Long ago, Bingham had discovered that he was most comfortable when surrounded by the discomfort of others. He seethed when others were settled. He worried and sulked when they laughed. But when they were troubled, nervous or frightened, when they quaked with anxiety, panic, a strange peace overcame him. He found balance in chaos. He found solace. It was this characteristic, as sure as the lumps on his head, that marked him for greatness. In battle, most likely, he thought, where less favored men usually faltered.
“What are you leering at, Lehman?” said Bingham. His friend was suddenly beaming. “Why are you even here?”
“It’s Dustin,” he said. “He’s been spotted. He was seen in Kleindeutchland this evening.”
Bingham leapt to his feet. At last, here was his chance. Here was his moment to shine.

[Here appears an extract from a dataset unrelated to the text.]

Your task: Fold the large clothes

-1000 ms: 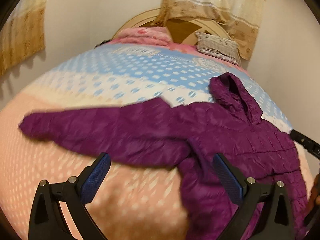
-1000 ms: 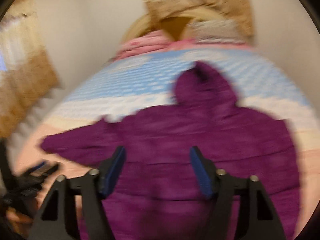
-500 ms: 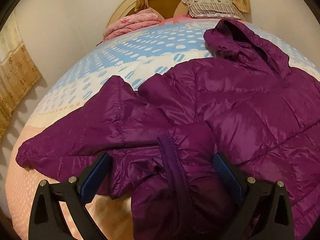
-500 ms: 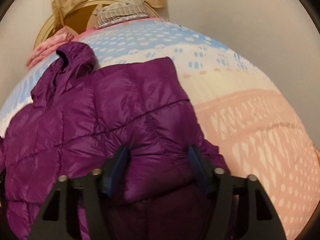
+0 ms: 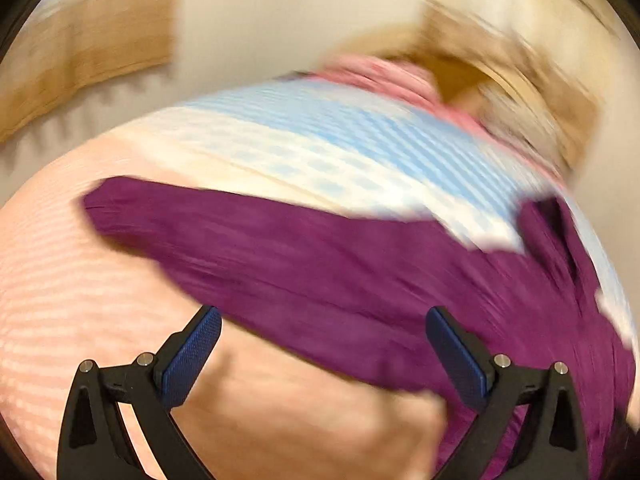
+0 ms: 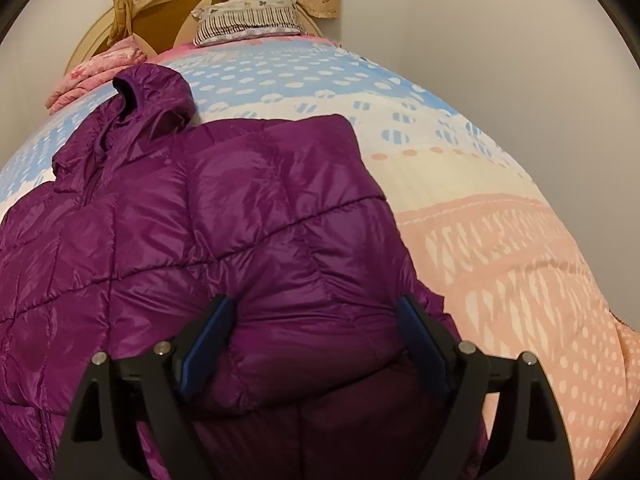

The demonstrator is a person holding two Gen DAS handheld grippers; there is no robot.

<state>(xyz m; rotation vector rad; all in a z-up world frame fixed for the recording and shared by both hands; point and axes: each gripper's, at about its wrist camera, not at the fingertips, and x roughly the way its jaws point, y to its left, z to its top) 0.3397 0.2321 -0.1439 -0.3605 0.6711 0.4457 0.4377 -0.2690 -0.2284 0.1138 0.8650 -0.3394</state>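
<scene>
A purple quilted hooded jacket (image 6: 208,232) lies on the bed. Its right sleeve is folded in over the body, and the hood (image 6: 152,92) points toward the headboard. My right gripper (image 6: 316,332) is open, its jaws spread on either side of a puffed fold near the jacket's lower right edge. The left wrist view is blurred by motion: the jacket's left sleeve (image 5: 248,240) stretches out flat to the left. My left gripper (image 5: 320,344) is open and empty above the sleeve's lower edge.
The bed has a bedspread (image 6: 500,248) banded in blue, cream and pink. A striped pillow (image 6: 248,16) and a folded pink blanket (image 6: 96,76) lie by the round headboard (image 6: 132,12). Walls stand close on both sides, and curtains (image 5: 88,52) hang at the left.
My left gripper has pulled back from the jacket's front edge and swung left over the outstretched sleeve, blurring its view. My right gripper has stayed at the lower right fold.
</scene>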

And not merely in front of his father – before everyone. “Where?”
“On Fourteenth Street and Sixth, heading south.”
“When?”
“Twenty minutes ago.”
Bingham smacked his lips. He patted his friend on the back. “Well done, Karl,” he said. He was jubilant. He lunged for his jacket. Then he paused. “Wait a minute,” he added. He knelt by his toy chest. He opened the top. There! By his drum and his jack-in-a-box. By the bronze busts of Wilhelm I and the Empress Augusta, his wife. He rummaged about. By the sock with his bottle of schnapps lay his scabbard and knife.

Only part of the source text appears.